A duel! This palsied old man pressing youth and vigor to the wall! It seemed incredible. What must this man have been in his prime? Age vanquishing youth! A shiver ran across Brother Jacques’s spine, a shiver of admiration and wonder. He touched the withered hand which had but a few moments since been endowed with marvelous skill and cunning and strength: it was icy and damp.
He filled the glass of wine, ready for the marquis’s awakening, and again found his gaze entrapped by the envelope. His hand reached out for it absently and without purpose. He read the address indifferently—“To Monsieur le Marquis de Perigny, to be delivered into his hands at my death.” The marquis, then, had lost some friend? He put back the letter, placing a book upon it to prevent its being swept to the floor.
There was a sound. The marquis had recovered his senses. He looked blankly around, at the candles, at Brother Jacques, at the sheets which covered his strangely deadened limbs.
“Ah! I have had only a bad dream, then? Pour me a glass of wine, and I shall sleep.”
CHAPTER XXIV
SISTER BENIE AND A DISSERTATION ON CHARITY
Three days passed. At Orleans the settlers had had two or three brushes with marauding Mohawks. A letter from Father Chaumonot at the mission in Onondaga reported favorable progress. D’Herouville was again out of hospital; and De Leviston had stolen quietly away to Montreal, where he was shortly to succumb to the plague. Only three persons knew of the remarkable conflict between the marquis and D’Herouville: the son, Brother Jacques, and the Vicomte d’Halluys, who possessed that mysterious faculty of finding out many things of which the majority were unaware. As for the marquis, Brother Jacques fostered the belief that it had been only a wild dream.

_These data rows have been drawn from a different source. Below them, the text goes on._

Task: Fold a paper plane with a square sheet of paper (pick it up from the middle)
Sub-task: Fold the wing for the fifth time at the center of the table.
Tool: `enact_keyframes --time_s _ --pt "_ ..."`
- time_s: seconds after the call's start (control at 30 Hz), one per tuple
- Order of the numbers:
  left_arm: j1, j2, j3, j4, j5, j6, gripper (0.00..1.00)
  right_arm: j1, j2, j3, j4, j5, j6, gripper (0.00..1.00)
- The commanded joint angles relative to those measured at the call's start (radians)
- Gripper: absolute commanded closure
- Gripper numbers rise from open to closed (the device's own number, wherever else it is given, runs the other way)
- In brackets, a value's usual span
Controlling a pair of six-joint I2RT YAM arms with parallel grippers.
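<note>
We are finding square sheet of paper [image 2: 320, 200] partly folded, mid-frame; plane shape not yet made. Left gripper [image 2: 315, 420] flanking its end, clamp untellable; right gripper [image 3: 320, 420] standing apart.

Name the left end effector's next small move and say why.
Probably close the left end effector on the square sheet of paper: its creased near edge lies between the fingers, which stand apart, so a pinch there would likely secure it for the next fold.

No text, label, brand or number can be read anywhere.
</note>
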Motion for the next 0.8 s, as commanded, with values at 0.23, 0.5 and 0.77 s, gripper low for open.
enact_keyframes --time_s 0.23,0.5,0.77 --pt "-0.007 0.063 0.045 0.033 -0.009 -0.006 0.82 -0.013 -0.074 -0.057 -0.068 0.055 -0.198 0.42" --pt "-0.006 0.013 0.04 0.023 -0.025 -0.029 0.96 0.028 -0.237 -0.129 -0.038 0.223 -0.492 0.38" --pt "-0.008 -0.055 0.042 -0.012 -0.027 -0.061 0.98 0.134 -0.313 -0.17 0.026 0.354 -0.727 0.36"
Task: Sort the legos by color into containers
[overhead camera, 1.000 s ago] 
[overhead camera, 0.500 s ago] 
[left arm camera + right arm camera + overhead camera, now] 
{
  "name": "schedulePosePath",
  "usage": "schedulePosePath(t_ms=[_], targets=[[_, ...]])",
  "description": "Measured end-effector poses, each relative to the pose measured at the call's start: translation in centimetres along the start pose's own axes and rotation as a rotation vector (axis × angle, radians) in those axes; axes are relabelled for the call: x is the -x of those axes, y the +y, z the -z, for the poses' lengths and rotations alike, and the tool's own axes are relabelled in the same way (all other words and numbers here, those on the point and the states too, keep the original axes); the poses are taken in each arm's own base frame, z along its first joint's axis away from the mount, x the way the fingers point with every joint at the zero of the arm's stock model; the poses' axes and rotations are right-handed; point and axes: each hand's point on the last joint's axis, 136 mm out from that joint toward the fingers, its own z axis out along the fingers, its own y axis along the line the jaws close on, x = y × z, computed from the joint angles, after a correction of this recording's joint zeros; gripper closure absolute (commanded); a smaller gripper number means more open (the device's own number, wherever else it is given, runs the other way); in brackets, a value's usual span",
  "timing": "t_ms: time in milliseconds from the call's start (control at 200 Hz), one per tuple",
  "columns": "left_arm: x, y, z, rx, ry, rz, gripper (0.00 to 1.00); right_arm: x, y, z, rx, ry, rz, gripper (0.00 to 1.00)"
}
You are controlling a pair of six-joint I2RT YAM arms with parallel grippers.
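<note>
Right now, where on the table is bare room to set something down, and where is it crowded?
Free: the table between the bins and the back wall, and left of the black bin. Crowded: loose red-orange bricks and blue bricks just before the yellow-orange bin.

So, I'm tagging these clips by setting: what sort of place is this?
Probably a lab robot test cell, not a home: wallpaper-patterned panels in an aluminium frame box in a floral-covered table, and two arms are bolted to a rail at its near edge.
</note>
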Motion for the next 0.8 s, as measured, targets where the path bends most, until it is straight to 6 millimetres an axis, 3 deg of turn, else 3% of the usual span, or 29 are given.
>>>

Each morning Madame de Brissac watched with growing eagerness the lading of the good ship Henri IV. It seemed impossible to her that the deception in regard to the Chevalier could continue much longer. Where was the denouement on which she had builded so fondly? She had put it off so many times that perhaps it was now too late. Sooner or later Victor would slip, and the mask would be at an end. And why not? Why not have done with a comedy which had grown stale? Why not tell Monsieur du Cevennes that she was Gabrielle Diane de Montbazon, she whose miniature he had crushed beneath the heel of his riding boot? Rather would she tell him than leave it to the offices of D’Herouville or the vicomte. Surely her purpose had been to bring him to his knees and then laugh! Relent? Not while her cup still held a drop of pride. She had been mad indeed. To have come here to Quebec with purpose and impulse undefined! Daily she mocked her weakness. Truly she was the daughter of her mother, extravagant, unbalanced, blown hither and thither by caprice as a leaf is blown by an autumn wind.